Task description:
Report each line below that carries the word "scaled".

Material for the task below:

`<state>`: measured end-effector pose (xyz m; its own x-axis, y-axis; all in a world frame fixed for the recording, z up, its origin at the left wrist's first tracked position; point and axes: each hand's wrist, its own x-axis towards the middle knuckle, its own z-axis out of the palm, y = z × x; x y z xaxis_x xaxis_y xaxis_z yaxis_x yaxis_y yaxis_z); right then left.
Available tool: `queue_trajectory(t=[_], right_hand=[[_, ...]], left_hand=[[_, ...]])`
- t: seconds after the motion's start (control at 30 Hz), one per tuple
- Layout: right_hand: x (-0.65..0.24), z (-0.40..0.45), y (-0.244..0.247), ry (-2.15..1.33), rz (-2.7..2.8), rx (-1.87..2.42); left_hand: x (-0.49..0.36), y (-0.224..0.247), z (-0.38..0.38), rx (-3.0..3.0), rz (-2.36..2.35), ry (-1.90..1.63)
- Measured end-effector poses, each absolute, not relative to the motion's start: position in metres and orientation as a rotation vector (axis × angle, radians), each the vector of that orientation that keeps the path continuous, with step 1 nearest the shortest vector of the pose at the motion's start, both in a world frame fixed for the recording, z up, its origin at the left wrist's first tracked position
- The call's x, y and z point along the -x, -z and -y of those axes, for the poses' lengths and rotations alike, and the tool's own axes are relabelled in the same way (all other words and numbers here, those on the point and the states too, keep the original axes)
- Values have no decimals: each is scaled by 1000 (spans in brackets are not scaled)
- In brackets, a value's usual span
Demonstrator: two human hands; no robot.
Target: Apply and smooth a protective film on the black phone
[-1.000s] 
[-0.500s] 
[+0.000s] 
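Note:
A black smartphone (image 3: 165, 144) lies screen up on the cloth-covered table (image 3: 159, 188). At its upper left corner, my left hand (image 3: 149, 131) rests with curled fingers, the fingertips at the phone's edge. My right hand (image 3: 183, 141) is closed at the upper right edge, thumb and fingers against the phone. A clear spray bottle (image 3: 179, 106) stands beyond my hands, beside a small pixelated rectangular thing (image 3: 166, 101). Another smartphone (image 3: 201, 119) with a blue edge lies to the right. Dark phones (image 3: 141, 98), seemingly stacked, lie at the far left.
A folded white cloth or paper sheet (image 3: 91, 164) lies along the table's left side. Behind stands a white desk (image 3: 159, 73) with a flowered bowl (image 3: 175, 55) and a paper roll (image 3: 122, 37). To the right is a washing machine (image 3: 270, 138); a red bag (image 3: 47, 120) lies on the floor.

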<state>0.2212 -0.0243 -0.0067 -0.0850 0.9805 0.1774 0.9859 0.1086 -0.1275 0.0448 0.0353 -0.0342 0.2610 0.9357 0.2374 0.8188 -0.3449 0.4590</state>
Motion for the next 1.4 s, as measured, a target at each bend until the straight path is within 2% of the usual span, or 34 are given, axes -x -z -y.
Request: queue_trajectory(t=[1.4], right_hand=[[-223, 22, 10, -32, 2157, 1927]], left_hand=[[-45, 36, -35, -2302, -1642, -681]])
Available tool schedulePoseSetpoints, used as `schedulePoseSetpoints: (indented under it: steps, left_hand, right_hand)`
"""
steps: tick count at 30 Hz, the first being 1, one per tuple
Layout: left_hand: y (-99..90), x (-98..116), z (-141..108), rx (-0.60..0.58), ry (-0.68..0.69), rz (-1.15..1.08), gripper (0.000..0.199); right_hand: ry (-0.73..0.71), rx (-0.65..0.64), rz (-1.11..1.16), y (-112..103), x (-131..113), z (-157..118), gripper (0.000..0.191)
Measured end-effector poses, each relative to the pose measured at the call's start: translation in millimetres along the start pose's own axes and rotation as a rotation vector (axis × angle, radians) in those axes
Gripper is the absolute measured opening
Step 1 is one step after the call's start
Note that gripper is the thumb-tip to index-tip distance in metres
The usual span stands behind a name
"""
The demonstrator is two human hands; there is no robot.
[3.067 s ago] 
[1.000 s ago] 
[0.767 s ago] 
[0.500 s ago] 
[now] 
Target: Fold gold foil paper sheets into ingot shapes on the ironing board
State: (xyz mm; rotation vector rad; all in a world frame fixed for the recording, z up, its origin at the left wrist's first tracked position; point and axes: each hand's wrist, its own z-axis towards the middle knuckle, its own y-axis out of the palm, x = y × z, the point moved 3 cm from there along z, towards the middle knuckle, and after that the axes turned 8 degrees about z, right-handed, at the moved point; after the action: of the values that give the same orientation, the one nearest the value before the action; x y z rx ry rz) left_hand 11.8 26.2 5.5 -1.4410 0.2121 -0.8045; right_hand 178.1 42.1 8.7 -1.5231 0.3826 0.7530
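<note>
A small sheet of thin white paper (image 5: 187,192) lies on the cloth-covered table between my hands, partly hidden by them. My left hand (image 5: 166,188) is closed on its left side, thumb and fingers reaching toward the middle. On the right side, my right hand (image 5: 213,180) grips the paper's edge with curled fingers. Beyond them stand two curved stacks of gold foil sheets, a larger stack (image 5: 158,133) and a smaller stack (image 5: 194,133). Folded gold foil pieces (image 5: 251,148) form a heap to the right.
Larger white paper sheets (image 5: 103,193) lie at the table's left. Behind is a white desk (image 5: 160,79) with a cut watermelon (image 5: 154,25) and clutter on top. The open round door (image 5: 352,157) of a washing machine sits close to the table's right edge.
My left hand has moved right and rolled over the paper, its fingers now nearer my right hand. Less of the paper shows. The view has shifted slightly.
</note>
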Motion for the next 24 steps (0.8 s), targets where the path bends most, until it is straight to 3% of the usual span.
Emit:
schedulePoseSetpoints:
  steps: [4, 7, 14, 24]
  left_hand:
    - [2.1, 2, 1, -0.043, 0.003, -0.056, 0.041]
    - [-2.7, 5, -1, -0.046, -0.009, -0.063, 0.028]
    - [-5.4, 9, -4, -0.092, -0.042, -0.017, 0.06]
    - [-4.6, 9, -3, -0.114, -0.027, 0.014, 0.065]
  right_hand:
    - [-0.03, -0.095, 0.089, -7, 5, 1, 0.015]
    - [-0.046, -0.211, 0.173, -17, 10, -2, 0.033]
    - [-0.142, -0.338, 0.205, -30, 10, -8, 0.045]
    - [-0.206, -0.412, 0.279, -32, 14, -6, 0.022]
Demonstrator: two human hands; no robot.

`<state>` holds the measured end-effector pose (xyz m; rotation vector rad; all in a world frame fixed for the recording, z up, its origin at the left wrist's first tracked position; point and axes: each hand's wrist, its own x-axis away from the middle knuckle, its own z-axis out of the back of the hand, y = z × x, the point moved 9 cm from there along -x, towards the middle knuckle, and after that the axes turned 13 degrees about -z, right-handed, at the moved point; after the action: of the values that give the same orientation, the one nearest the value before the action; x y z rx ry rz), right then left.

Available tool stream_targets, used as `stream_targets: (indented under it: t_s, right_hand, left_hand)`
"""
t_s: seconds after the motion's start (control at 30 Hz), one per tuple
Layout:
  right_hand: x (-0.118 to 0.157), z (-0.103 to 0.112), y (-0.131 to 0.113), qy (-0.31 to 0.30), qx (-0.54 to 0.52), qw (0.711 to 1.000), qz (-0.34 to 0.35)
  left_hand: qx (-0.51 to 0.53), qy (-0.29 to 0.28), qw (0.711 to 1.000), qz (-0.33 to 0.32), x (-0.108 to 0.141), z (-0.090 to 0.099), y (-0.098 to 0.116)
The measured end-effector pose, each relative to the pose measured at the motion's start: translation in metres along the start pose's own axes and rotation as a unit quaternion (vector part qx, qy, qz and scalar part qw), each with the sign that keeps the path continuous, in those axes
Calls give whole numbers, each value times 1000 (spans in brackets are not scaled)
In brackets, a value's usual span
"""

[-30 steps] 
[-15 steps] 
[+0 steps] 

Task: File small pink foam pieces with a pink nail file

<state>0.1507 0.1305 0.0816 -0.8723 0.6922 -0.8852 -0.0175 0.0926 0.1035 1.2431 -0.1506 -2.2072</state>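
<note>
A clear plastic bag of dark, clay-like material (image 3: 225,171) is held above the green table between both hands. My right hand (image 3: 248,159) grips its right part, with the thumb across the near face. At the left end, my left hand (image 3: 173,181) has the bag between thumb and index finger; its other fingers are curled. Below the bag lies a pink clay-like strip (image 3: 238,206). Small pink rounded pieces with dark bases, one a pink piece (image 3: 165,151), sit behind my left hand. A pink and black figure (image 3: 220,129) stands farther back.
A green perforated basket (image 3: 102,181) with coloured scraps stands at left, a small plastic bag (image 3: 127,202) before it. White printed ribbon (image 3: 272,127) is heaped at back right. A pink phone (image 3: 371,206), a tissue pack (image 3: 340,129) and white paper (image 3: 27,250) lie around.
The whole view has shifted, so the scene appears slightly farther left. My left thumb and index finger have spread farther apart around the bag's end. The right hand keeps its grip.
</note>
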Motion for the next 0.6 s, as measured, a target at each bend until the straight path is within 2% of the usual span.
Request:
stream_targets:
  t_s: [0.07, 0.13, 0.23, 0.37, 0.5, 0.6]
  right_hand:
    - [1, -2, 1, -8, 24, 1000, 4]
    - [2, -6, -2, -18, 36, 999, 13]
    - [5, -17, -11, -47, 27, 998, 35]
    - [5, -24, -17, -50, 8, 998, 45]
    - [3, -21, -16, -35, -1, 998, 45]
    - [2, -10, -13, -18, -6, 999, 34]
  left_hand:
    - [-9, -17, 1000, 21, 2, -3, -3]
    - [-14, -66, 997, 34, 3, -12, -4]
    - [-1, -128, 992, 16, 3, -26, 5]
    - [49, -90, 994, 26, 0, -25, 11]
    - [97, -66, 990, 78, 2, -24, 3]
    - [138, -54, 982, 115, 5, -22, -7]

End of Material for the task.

Answer for this exercise:
- Values have no decimals: each is scaled by 1000 (spans in brackets are not scaled)
Calls give whole numbers, each value times 1000 (spans in brackets are not scaled)

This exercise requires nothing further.